▶ [What the exercise asks]: Among the entries that follow, locate the line with "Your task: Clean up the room" and the line with "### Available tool". Output those lines and all lines in between, exactly, minus the pictures.

▶ [Supplied data]:
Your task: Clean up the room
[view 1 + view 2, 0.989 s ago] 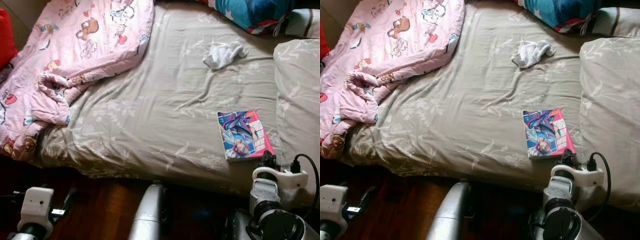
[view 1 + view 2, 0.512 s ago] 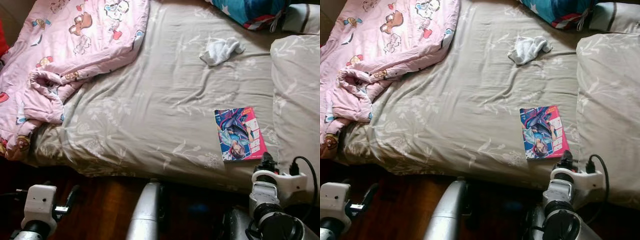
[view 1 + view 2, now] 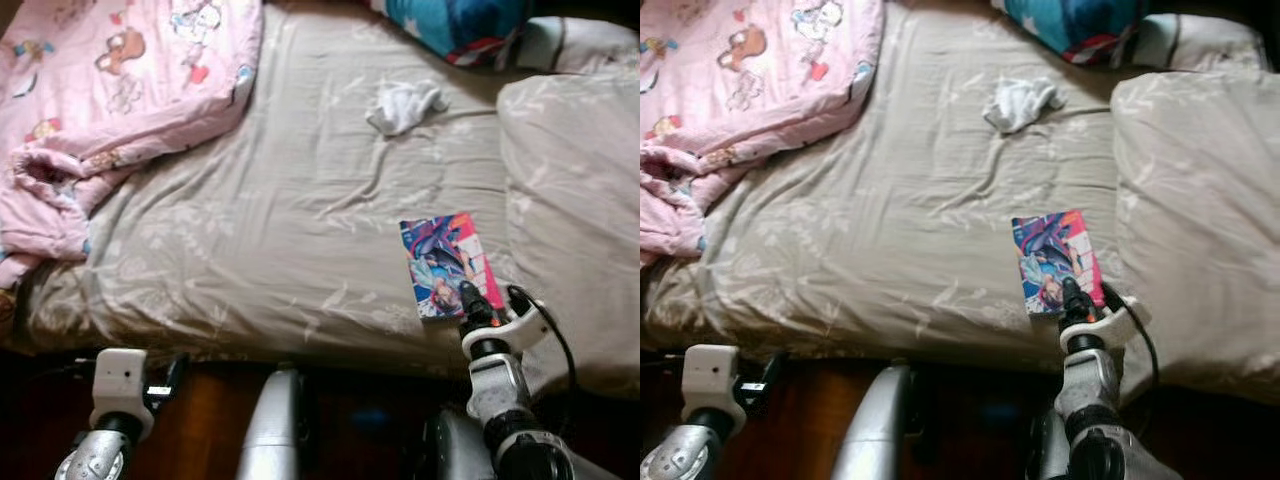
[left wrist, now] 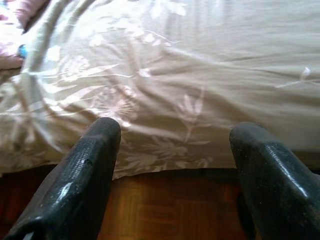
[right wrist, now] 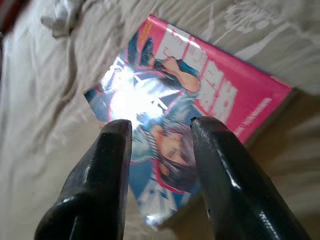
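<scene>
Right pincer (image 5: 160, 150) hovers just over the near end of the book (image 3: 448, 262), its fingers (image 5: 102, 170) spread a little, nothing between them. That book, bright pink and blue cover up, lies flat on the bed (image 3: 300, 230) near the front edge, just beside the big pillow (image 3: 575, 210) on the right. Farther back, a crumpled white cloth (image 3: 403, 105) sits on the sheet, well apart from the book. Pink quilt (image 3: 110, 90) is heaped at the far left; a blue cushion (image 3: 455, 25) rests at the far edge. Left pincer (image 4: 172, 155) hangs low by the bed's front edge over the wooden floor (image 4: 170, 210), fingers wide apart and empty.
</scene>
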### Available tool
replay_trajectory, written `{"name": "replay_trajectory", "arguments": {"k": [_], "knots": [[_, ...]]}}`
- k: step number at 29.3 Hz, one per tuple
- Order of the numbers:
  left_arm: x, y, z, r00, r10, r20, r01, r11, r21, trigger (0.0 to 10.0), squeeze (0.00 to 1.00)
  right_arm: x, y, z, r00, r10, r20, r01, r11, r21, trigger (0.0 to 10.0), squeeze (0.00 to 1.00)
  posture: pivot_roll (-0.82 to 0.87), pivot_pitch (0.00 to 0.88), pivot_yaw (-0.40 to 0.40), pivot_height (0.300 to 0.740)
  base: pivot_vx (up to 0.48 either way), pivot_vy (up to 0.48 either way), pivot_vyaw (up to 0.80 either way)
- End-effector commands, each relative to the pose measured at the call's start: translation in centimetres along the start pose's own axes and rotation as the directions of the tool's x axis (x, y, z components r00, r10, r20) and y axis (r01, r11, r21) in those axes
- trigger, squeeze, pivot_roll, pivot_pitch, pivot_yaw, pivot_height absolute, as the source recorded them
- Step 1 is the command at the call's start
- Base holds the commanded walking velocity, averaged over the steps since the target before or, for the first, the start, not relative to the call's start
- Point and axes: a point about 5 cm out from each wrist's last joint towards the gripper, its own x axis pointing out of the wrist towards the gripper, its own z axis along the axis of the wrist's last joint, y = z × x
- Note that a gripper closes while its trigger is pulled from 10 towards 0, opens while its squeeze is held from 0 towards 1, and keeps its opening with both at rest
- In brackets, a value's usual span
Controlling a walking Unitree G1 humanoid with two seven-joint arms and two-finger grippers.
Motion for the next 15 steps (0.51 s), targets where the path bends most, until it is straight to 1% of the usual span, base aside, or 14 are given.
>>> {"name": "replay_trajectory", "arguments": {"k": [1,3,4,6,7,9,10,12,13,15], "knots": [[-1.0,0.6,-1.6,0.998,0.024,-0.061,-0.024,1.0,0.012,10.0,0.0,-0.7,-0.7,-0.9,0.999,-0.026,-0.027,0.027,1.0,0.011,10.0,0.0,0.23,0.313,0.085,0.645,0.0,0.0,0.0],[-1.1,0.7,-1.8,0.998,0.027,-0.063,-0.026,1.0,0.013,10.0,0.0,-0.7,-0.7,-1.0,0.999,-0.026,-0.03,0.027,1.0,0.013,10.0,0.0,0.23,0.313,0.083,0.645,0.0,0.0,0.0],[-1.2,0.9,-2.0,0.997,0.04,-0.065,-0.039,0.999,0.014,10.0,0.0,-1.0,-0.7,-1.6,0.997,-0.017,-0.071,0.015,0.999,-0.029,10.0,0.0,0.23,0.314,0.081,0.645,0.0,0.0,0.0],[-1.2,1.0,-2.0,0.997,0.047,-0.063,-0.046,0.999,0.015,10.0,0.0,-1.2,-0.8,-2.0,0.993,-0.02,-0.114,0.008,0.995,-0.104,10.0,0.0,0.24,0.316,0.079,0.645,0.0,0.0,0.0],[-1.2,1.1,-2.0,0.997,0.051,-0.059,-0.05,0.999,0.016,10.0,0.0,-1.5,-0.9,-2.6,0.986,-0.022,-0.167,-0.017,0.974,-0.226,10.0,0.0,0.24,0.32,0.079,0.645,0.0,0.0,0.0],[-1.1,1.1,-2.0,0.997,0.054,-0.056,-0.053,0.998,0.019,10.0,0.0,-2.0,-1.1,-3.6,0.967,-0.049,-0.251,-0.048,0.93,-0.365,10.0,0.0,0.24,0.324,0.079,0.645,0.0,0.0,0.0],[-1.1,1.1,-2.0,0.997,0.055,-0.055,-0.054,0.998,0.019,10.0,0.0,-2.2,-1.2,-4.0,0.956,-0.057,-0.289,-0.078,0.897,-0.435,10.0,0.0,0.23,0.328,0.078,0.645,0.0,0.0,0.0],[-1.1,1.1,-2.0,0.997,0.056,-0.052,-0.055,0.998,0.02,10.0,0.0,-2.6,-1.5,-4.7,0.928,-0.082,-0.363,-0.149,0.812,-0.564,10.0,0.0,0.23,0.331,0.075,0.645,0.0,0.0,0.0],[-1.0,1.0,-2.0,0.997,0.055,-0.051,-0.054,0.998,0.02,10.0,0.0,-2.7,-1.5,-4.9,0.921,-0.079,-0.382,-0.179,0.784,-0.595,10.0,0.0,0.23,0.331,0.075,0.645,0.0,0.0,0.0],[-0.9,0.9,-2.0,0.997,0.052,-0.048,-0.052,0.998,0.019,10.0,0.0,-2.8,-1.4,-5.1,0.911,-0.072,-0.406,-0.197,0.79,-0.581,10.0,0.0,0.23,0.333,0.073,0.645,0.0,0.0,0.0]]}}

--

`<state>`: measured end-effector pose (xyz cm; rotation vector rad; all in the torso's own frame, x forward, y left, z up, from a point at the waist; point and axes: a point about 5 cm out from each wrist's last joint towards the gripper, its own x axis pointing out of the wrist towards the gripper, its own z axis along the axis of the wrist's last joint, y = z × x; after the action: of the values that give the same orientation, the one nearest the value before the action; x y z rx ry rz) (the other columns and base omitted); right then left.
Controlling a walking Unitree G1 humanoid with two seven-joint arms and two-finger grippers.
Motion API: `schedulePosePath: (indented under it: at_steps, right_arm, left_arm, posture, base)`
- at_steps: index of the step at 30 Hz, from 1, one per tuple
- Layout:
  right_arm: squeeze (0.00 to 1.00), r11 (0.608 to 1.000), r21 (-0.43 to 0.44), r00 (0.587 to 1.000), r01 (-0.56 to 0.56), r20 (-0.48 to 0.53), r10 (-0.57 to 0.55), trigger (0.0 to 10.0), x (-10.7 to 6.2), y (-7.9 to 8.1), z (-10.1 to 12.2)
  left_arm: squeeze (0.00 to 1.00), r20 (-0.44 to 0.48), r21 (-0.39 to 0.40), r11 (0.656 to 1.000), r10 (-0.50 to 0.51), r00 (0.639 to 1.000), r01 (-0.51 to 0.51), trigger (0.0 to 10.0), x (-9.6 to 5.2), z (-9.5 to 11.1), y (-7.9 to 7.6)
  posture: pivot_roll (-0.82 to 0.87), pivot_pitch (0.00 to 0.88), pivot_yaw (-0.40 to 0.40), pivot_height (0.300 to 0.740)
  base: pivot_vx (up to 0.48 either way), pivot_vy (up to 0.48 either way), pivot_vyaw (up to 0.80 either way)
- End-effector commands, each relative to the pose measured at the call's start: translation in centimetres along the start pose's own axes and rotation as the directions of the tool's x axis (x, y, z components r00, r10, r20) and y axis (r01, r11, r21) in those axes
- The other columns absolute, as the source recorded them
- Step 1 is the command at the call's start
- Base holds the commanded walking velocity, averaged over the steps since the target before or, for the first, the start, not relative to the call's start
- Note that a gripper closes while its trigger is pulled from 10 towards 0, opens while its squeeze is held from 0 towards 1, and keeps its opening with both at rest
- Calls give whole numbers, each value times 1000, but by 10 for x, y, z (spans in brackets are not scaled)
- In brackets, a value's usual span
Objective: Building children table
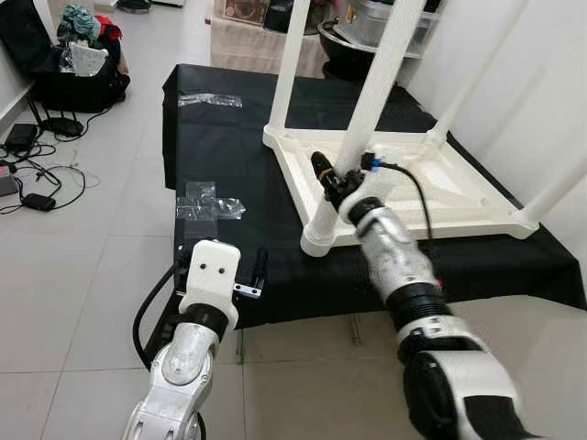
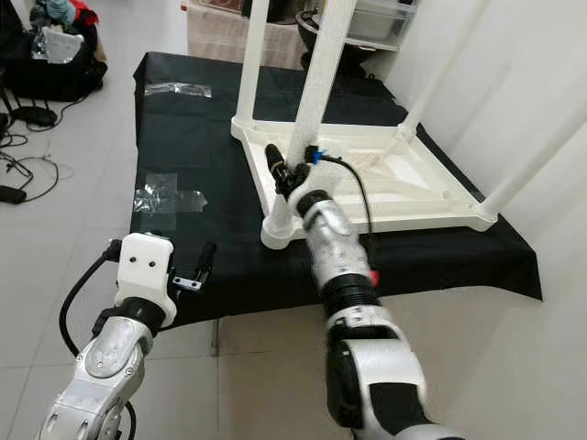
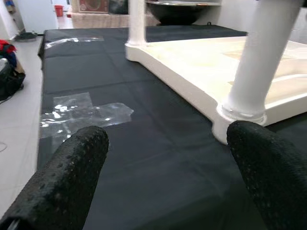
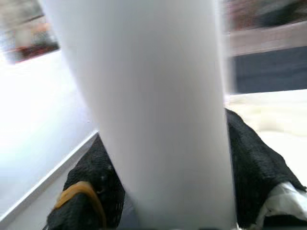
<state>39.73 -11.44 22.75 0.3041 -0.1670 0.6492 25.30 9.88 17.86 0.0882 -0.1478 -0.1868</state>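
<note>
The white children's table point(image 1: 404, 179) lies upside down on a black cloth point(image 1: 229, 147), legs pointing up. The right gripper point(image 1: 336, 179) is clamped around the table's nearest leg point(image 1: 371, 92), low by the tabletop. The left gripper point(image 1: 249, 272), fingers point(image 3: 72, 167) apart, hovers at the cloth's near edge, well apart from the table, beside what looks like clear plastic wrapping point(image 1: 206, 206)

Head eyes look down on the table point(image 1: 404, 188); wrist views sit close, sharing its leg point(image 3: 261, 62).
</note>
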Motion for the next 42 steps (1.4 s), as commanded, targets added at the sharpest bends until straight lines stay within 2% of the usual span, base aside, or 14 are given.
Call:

▶ [Exercise solution]:
Your task: Clean up the room
[view 1 + view 2, 0.989 s ago] 
[view 1 + view 2, 0.512 s ago] 
[view 1 + view 2, now] 
[left wrist, now] 
[right wrist, now] 
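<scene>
Right pincer (image 5: 160, 150) hovers just over the near end of the book (image 3: 448, 262), its fingers (image 5: 102, 170) spread a little, nothing between them. That book, bright pink and blue cover up, lies flat on the bed (image 3: 300, 230) near the front edge, just beside the big pillow (image 3: 575, 210) on the right. Farther back, a crumpled white cloth (image 3: 403, 105) sits on the sheet, well apart from the book. Pink quilt (image 3: 110, 90) is heaped at the far left; a blue cushion (image 3: 455, 25) rests at the far edge. Left pincer (image 4: 172, 155) hangs low by the bed's front edge over the wooden floor (image 4: 170, 210), fingers wide apart and empty.
</scene>
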### Available tool

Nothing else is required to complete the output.